Has poetry changed the world? Has increasing literacy been at all responsible for decreasing brutality—and, if so, “what attributes of literature can explain this? Three come immediately to mind: its invitation to empathy, its reliance on deliberative thought, and its beauty.”
It was once possible to medal in poetry! Over at NPR, the history of poetry and the Olympics…and at the LA Review of Books, an exploration of poetry at the 2012 Summer Games.
Lev Grossman talks about hating a book you’re supposed to love. “I cannot stand this book I’m reading right now. It’s a novel. It’s by a writer who is generally described as Great, but who I’ve always personally felt is Pretty Good When He’s Really On His Game, Which Was Like For One Book, But Generally Speaking He’s Really Not That Good At All. Like For Example Right Now.”

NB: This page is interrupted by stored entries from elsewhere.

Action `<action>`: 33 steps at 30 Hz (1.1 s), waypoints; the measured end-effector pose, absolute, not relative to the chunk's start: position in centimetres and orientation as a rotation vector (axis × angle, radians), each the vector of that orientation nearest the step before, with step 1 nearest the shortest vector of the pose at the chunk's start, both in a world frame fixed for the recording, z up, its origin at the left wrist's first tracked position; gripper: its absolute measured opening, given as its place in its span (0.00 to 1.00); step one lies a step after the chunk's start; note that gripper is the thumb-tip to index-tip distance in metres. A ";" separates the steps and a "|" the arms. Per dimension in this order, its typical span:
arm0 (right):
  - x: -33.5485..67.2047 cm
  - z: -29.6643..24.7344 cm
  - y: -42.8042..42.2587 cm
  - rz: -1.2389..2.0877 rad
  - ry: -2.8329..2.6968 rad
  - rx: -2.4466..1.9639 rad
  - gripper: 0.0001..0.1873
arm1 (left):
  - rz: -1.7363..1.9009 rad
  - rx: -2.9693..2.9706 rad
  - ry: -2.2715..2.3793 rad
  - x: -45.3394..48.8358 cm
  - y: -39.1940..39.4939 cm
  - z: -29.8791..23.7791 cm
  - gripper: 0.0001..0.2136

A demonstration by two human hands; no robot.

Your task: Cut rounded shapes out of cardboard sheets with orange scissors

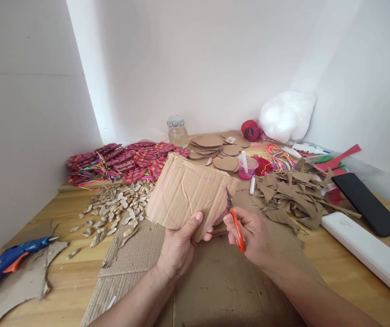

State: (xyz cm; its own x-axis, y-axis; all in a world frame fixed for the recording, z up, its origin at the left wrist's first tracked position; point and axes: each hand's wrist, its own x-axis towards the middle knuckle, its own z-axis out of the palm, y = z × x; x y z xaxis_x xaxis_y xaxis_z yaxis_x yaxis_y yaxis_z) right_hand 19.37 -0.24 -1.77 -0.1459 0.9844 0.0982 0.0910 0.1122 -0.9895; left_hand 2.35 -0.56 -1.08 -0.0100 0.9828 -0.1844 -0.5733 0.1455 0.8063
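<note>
My left hand (181, 245) grips the lower edge of a cardboard piece (184, 193), thumb on top and fingers beneath. The piece is tilted up toward me, creased across its middle, and bears a rounded outline in pink line. In my right hand (252, 231) are scissors (238, 231) with orange handles, my fingers wrapped round them. Their dark blades meet the right edge of the cardboard, close to the pink line. How far the blades are apart is hard to make out. A large flat cardboard sheet (229, 281) lies under both hands.
Peanut shells (123, 206) and red patterned pieces (130, 161) lie left. Behind are a glass jar (177, 134) and rounded cardboard cutouts (207, 143). Cardboard scraps (290, 195), a phone (368, 204) and a long white device (368, 252) are right. A blue glue gun (11, 263) sits front left.
</note>
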 end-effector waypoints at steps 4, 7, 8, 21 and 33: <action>19.5 -1.9 -0.2 1.218 -1.423 -1.052 0.25 | 1.339 0.654 0.870 2.1 -0.3 -0.8 0.15; 19.5 -1.6 -0.3 1.204 -1.405 -1.066 0.27 | 1.359 0.650 0.875 2.6 -0.7 -1.1 0.15; 19.5 -1.5 -0.3 1.197 -1.403 -1.065 0.27 | 1.364 0.649 0.873 2.7 -0.8 -1.2 0.15; 19.6 -0.5 -0.5 1.144 -1.431 -1.141 0.29 | 1.324 0.720 0.857 2.3 -0.8 -1.3 0.16; 19.9 -0.9 -0.6 1.132 -1.474 -1.146 0.27 | 1.300 0.684 0.843 2.1 -0.6 -1.0 0.26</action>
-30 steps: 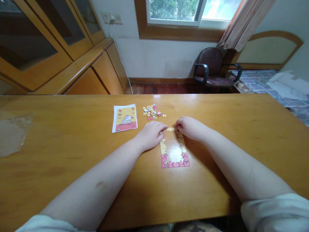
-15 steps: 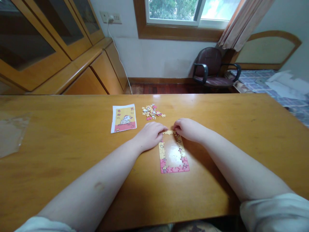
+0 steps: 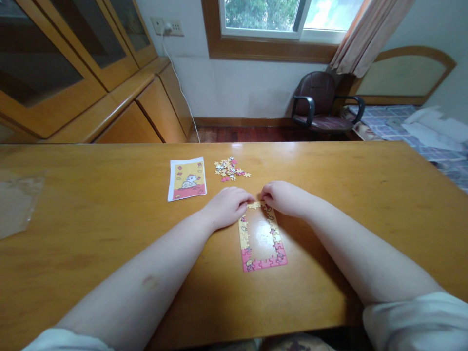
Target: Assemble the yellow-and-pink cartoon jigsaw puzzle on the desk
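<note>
A jigsaw border frame (image 3: 262, 237), yellow on top and pink along the bottom, lies flat on the wooden table (image 3: 91, 234) with its middle unfilled. My left hand (image 3: 227, 205) rests at the frame's top left corner, fingers curled and pinched on the top edge pieces. My right hand (image 3: 283, 197) sits at the top right corner, fingers likewise curled down onto the top edge. The fingertips of both hands almost meet above the frame. Beyond them lies a small pile of loose puzzle pieces (image 3: 230, 168). A reference picture card (image 3: 187, 185) lies to the left of the pile.
A clear plastic bag (image 3: 16, 204) lies at the table's left edge. Wooden cabinets with glass doors (image 3: 73, 63) stand at the left. A dark armchair (image 3: 321, 105) stands under the window beyond the table. A bed with papers (image 3: 431, 131) is at the right.
The puzzle frame has slid a little toward me and tilted slightly, both hands coming along with its top edge.
</note>
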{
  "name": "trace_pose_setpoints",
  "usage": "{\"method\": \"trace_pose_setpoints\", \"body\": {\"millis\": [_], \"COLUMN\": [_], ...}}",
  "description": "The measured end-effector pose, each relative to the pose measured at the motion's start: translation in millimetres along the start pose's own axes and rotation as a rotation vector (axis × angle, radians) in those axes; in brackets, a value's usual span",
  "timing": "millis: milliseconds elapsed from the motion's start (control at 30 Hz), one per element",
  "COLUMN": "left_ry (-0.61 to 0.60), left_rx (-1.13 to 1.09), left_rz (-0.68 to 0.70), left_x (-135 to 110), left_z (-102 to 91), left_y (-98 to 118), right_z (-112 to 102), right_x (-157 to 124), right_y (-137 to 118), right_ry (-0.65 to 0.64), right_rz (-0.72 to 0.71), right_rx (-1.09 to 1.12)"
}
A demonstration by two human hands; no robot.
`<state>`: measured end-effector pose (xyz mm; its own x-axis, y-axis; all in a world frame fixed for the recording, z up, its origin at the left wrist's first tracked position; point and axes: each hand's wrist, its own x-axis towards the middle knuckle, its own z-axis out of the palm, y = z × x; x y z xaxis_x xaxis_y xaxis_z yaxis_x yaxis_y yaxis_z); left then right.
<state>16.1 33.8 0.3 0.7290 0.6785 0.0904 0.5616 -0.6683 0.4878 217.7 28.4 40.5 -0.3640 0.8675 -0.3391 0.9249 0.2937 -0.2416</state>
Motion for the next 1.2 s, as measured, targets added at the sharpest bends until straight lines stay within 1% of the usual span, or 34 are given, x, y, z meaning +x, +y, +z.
{"method": "trace_pose_setpoints", "body": {"millis": [300,633,767,800,867,933,967,1067,1133,1200], "left_ry": [0.005,0.001,0.014,0.027,0.081,0.163,0.205,0.304,0.358,0.400], "left_rx": [0.001,0.016,0.013,0.016,0.032,0.057,0.071,0.137,0.212,0.309], "left_rz": [0.010,0.027,0.011,-0.012,-0.095,-0.202,-0.250,-0.347,-0.401,-0.451], "left_x": [-0.3,-0.6,-0.5,-0.5,-0.3,0.0,0.1,0.3,-0.1,-0.9], "left_z": [-0.1,1.1,0.5,-0.3,-2.5,-4.3,-4.7,-3.0,-1.9,-4.7], "left_y": [0.1,-1.0,-1.2,-1.5,-3.0,-5.4,-6.7,-9.2,-8.0,-4.3], "right_z": [1.5,2.4,3.9,5.4,9.7,15.0,17.7,24.8,28.1,30.2], "right_x": [-1.6,-4.0,2.5,5.8,13.9,22.5,26.5,35.5,38.7,40.3], "right_y": [-2.7,-5.0,1.2,5.0,14.9,26.2,31.6,43.4,47.2,48.8], "right_ry": [-0.006,0.016,0.044,0.072,0.181,0.295,0.332,0.403,0.435,0.448], "right_rz": [-0.008,-0.008,-0.020,-0.017,-0.015,0.005,0.001,0.015,0.029,0.022], "right_rx": [-0.031,-0.039,0.007,0.026,0.074,0.102,0.118,0.165,0.187,0.190]}}
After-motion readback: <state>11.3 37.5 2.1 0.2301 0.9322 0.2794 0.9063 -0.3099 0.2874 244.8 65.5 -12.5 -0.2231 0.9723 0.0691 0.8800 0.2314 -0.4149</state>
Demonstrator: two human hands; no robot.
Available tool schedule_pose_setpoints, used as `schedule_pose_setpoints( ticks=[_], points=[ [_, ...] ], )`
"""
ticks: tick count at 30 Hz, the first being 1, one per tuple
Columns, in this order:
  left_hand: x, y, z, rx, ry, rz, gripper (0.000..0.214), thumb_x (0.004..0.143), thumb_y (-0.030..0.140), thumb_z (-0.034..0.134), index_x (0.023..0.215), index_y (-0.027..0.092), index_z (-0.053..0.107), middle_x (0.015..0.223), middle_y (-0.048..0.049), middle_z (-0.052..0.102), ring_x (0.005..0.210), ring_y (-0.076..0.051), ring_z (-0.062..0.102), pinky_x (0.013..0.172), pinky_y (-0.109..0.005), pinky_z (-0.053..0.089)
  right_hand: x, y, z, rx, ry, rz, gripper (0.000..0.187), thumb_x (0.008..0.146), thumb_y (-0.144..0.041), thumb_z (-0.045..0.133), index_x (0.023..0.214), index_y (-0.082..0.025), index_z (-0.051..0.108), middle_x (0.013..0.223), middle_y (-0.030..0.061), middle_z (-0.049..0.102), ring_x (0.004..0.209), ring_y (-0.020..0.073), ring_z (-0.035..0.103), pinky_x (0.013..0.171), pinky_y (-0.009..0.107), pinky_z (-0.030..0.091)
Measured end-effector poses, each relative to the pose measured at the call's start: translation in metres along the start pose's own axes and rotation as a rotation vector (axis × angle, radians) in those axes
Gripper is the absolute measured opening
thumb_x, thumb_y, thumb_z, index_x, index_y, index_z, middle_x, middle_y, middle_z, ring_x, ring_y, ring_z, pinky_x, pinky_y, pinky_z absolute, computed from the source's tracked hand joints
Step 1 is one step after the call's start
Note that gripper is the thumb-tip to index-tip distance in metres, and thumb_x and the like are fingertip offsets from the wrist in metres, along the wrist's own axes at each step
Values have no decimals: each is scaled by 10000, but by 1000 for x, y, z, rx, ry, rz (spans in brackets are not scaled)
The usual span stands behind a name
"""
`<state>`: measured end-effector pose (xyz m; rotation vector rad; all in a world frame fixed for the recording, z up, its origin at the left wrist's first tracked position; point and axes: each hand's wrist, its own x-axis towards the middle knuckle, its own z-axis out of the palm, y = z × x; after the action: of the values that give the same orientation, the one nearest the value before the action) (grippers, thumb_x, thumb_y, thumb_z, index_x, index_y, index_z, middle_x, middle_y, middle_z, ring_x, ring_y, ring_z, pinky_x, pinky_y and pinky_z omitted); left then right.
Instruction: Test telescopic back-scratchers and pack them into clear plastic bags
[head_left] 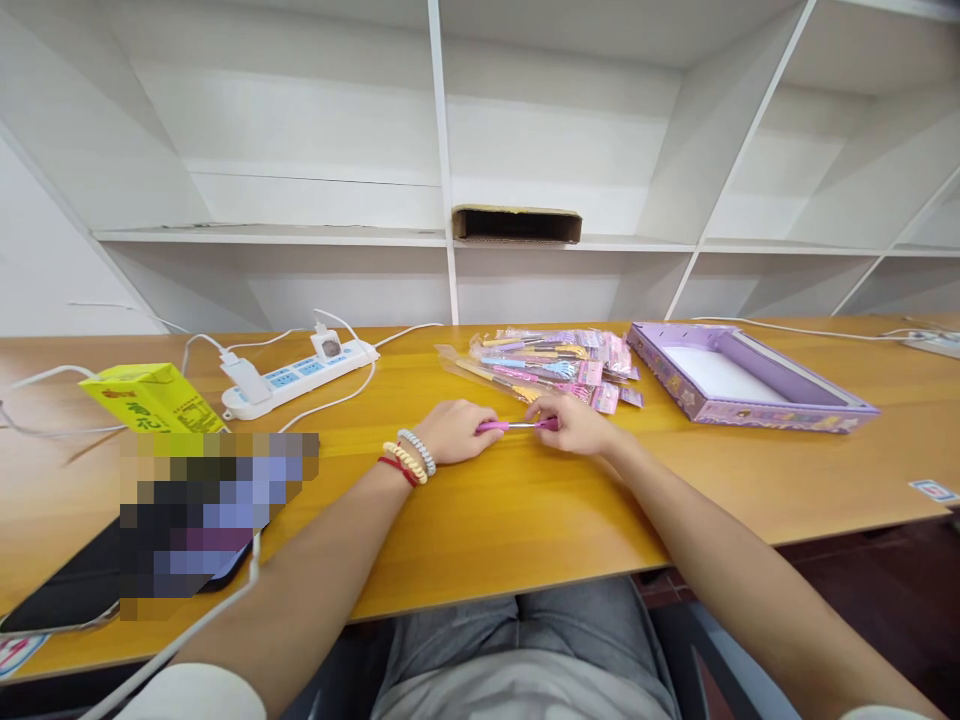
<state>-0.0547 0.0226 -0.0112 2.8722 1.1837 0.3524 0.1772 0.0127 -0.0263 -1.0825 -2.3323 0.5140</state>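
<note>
My left hand (454,432) and my right hand (574,422) rest on the wooden table (510,510), each closed on one end of a thin pink pen-like stick (516,426) held level between them. Several bracelets circle my left wrist. Just beyond my hands lies a pile of small items in clear plastic sleeves (547,365), pink, purple and yellow. A shallow purple box tray (742,385) with a white inside sits to the right of the pile.
A white power strip (296,378) with plugged chargers and cables lies at the back left. A yellow-green drink carton (150,398) stands at the left, a dark phone or tablet (90,585) near the front left edge. White shelving (450,240) rises behind the table.
</note>
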Motion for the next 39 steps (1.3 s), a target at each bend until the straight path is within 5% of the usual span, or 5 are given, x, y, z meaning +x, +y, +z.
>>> schedule_pose_setpoints(
  ticks=[7,13,22,31,39],
  points=[
    [8,18,13,136,122,18,274,901,300,360,1015,239,602,885,-23,655,737,-174,591,612,-300,344,3,0,7,301,48,96,130,758,-233,553,868,-165,539,629,-21,579,507,97,532,522,223,409],
    [17,-8,8,197,277,-9,217,864,207,410,880,209,626,822,-43,661,831,-193,571,746,-354,344,4,13,-19,442,167,166,225,729,-366,636,780,-154,579,634,8,610,489,103,542,496,240,428],
    [-21,-108,0,264,452,-375,277,858,236,383,932,211,648,910,-72,654,910,-235,555,829,-402,340,-37,77,-84,610,834,211,280,595,-333,752,729,-153,584,528,-16,566,386,51,407,360,187,300],
    [-21,-112,0,240,487,-376,308,820,178,385,983,220,643,932,-74,652,926,-229,552,872,-383,340,-52,98,-107,834,1584,308,156,700,-107,608,808,-170,514,506,-52,493,406,70,462,331,155,248],
    [-27,-123,1,294,646,-432,306,821,181,384,971,220,647,965,-93,631,986,-247,525,987,-415,249,-59,99,-113,831,1804,374,79,794,-95,471,808,-173,475,504,-31,510,406,74,463,340,163,219]
  ],
)
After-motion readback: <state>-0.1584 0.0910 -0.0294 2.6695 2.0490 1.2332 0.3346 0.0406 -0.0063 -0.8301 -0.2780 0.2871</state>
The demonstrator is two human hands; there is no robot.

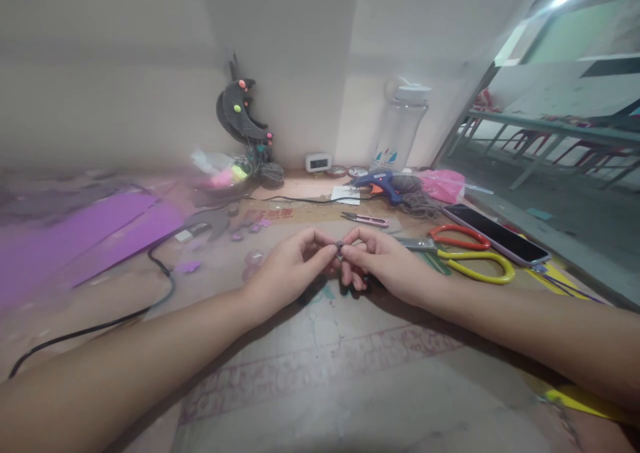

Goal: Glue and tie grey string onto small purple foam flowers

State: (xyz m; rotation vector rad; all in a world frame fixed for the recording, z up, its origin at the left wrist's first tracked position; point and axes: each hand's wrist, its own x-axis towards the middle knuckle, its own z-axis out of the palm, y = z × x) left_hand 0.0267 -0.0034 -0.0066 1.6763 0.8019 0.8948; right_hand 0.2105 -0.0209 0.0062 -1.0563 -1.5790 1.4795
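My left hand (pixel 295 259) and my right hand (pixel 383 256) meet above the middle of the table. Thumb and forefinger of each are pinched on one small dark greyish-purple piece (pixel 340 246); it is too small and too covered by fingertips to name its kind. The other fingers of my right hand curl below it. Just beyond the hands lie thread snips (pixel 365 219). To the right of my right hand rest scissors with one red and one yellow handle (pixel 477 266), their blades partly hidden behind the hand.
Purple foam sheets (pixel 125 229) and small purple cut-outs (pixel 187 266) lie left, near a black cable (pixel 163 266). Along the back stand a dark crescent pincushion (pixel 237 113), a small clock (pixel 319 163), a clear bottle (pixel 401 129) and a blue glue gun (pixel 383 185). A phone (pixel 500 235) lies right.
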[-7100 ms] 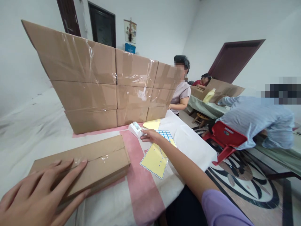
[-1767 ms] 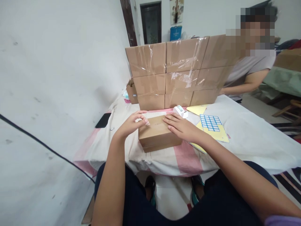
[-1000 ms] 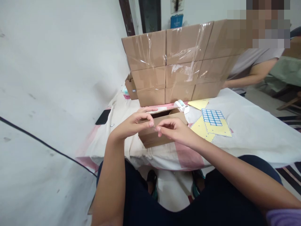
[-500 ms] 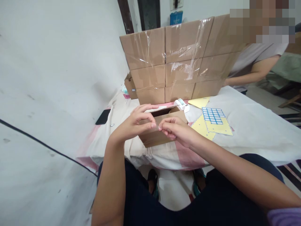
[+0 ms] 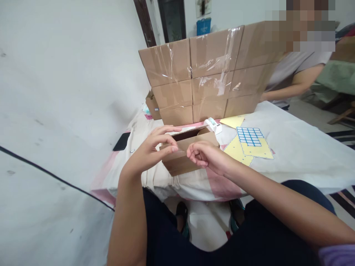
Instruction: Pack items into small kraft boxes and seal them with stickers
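Observation:
My left hand [image 5: 159, 147] is pinched, thumb against forefinger, above the near side of a small cardboard box [image 5: 181, 166]. A short, clear strip of tape [image 5: 181, 152] stretches from its fingertips toward my right hand [image 5: 199, 154], whose curled fingers close at the strip's other end. The strip is thin and faint. Behind the hands, the box's upper side shows a dark opening. A white tape dispenser [image 5: 213, 126] stands just behind the box's right end.
Taped cardboard boxes [image 5: 210, 77] form a wall at the back. Yellow cards [image 5: 257, 149] and a blue-bordered label sheet [image 5: 250, 136] lie at the right. A black phone [image 5: 121, 142] lies at the left, near the wall. Across the table sits another person [image 5: 294, 79].
My hands have drawn slightly apart, the left moving leftward, and more of the clear strip shows between them. The view has shifted a little.

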Motion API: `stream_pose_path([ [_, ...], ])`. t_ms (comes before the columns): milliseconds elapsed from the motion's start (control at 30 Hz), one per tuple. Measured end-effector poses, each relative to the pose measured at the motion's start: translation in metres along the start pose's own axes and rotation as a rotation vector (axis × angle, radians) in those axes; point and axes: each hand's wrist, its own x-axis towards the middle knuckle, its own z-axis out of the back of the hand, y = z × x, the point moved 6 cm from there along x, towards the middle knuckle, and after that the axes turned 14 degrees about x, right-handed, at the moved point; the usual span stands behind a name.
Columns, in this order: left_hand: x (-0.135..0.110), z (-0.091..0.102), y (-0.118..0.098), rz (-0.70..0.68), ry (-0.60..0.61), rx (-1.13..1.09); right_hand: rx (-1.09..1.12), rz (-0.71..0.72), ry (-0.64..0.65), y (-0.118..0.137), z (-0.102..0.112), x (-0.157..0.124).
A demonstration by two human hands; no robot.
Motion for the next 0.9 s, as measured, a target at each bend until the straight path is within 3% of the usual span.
stream_pose_path([
  [200, 0.002, -0.002, 0.0, 0.022, -0.003, -0.058, -0.398, 0.447, 0.112, 0.02, -0.017, -0.009],
  [400, 0.004, -0.005, 0.008, 0.097, -0.03, -0.097, -0.552, 0.438, 0.12, 0.005, -0.019, -0.002],
  [467, 0.002, -0.002, 0.014, 0.145, -0.055, -0.101, -0.704, 0.519, 0.069, 0.01, -0.015, -0.003],
  [567, 0.0, 0.001, 0.021, 0.188, -0.071, -0.099, -1.089, 0.816, -0.074, 0.031, -0.013, -0.01],
  [633, -0.001, 0.002, 0.023, 0.19, -0.065, -0.109, -1.339, 0.94, -0.109, 0.04, -0.014, -0.011],
  [733, -0.001, -0.001, 0.025, 0.204, -0.026, -0.128, -1.555, 0.878, -0.043, 0.036, -0.009, 0.002],
  [900, 0.0, -0.012, 0.038, 0.296, 0.067, -0.125, -1.627, 0.706, 0.02, 0.013, 0.003, 0.018],
])
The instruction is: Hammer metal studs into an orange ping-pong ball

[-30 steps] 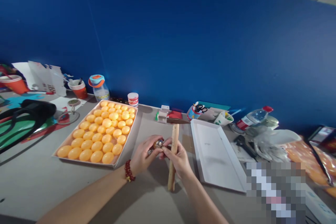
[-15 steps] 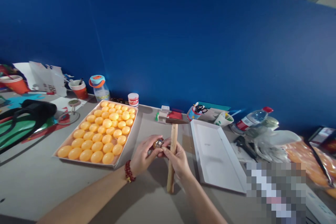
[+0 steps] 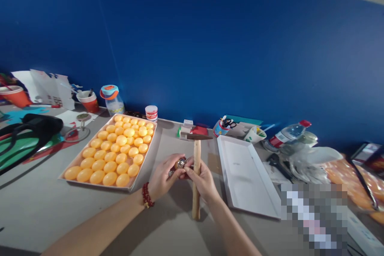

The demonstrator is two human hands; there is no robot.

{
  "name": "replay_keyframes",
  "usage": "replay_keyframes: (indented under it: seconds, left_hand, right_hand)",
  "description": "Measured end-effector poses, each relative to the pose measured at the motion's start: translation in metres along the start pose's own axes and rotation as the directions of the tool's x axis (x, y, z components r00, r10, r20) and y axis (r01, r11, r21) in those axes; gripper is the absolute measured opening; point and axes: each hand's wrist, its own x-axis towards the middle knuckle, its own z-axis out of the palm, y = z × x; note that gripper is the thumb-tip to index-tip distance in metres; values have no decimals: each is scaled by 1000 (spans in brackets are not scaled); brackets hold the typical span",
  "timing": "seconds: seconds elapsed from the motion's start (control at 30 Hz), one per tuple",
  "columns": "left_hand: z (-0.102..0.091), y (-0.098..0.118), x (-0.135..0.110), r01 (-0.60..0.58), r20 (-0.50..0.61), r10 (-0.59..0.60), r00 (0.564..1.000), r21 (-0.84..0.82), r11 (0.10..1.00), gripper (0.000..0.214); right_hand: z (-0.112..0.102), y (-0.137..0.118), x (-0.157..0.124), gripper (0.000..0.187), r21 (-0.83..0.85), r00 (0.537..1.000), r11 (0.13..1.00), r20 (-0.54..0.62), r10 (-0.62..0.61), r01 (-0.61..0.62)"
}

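My left hand (image 3: 163, 178), with a dark red bead bracelet (image 3: 146, 195) at its wrist, is closed round a small shiny metal ball-like piece (image 3: 181, 163). Another bit of shiny metal shows under the fingers, too small to name. A hammer (image 3: 196, 196) with a pale wooden handle and a dark narrow head stands nearly upright in the picture, its head pointing away from me. My right hand (image 3: 206, 182) grips the handle at its middle, and its thumb and fingertips touch the metal piece as well.
On the left lies a shallow box (image 3: 129, 188) of orange balls. A white tray (image 3: 250, 180) is on the right. Behind are a cup of pens and scissors (image 3: 221, 128), a lidded tub (image 3: 151, 113) and a bottle (image 3: 288, 134). A blue wall (image 3: 192, 48) rises behind the table.
The hammer has tilted slightly, its head a little further left and its handle's end a little right. Both hands keep their hold; the view has shifted slightly.
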Motion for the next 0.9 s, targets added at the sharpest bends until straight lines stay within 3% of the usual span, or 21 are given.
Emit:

Over at The New Inquiry, Rob Horning explores his discomfort with the word literary. “The literary is what literary people say it is, which is what makes them literary people.”
Some general public reading etiquette. Like, don’t invite your children on stage. Don’t tell stories about the poems that are longer than the poems themselves. And the list goes on…
It’s a simple fact that there are more MFA graduates than tenure-track positions in creative writing. Nick Ripatrazone suggests an alternative to the adjunct life: teach high school.